DJ Khaled chronology
| We the Best Forever (2011) | Kiss the Ring (2012) | Suffering from Success (2013) |

Singles from Kiss the Ring
- "Take It to the Head" Released: March 27, 2012; "I Wish You Would" Released: June 27, 2012;

= Kiss the Ring =

Kiss the Ring is the sixth studio album by American disc jockey and record producer DJ Khaled. It was released on August 21, 2012, by We the Best Music Group, Young Money Cash Money Billionaires (YMCMB), Cash Money Records and Universal Republic Records. The album was supported by the singles "Take It to the Head" and "I Wish You Would", both of which charted on the Billboard Hot 100 at numbers 58 and 78, respectively. The album features guest appearances from Meek Mill, Ace Hood, Plies, Lil Wayne, T.I., Future, Kanye West, Rick Ross, Chris Brown, Nicki Minaj, J. Cole, Big K.R.I.T., Kendrick Lamar, Big Sean, Wiz Khalifa, T-Pain, Scarface, Nas, French Montana, Jadakiss, Birdman, 2 Chainz, Wale, Tyga, Kirko Bangz, Mavado, and Mack Maine.

==Background==
On December 10, 2011, DJ Khaled announced the title of his next album, Kiss the Ring, via video, with the release date as "coming soon", presumed 2012. The album cover and release date were released in a video promoting the album on May 24, 2012. Guests on the album are Ace Hood, Lil Wayne, T-Pain, Kendrick Lamar, Rick Ross, Chris Brown, Kanye West, Wale, Nas, among others.

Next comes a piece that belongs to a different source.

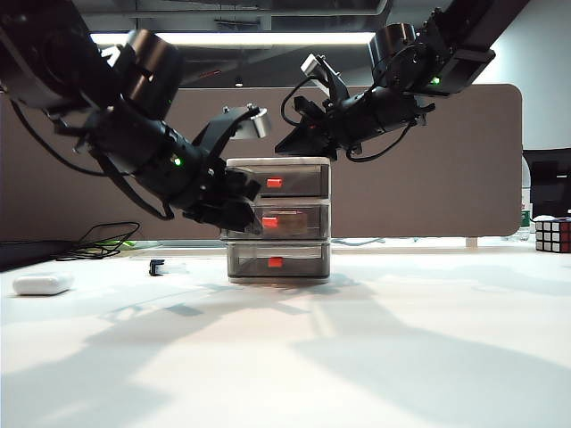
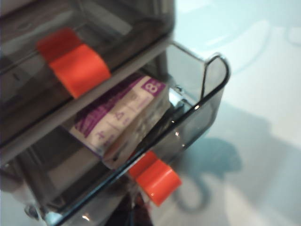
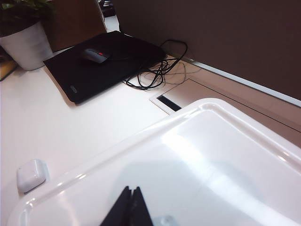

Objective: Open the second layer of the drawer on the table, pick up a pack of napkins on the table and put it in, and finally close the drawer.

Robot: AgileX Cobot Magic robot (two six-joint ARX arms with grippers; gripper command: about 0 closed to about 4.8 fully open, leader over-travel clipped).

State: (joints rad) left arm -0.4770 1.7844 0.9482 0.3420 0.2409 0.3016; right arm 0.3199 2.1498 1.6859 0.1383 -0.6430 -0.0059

The production team consists of Jahlil Beats, Mike WiLL Made It, Hit-Boy, The Runners, J. Cole, K.E. on the Track, J.U.S.T.I.C.E. League, DJ Premier, The Beat Bully, Detail, Boi-1da, DJ Toomp, Sonny Digital, DASECA Productions and The Olympicks.

==Singles==
The album's first single "Take It to the Head, released on March 27, 2012, featured Chris Brown, Rick Ross, Nicki Minaj and Lil Wayne. On May 20, 2012, the music video for "Take It to the Head" featuring Chris Brown, Rick Ross, Nicki Minaj and Lil Wayne premiered on MTV Jams. On June 27, 2012, the album's second single "I Wish You Would" featuring Kanye West and Rick Ross was released. It is produced by Hit-Boy. The music video for "I Wish You Would" premiered on BET's 106 & Park on August 13, 2012, along with the music video for West's single "Cold".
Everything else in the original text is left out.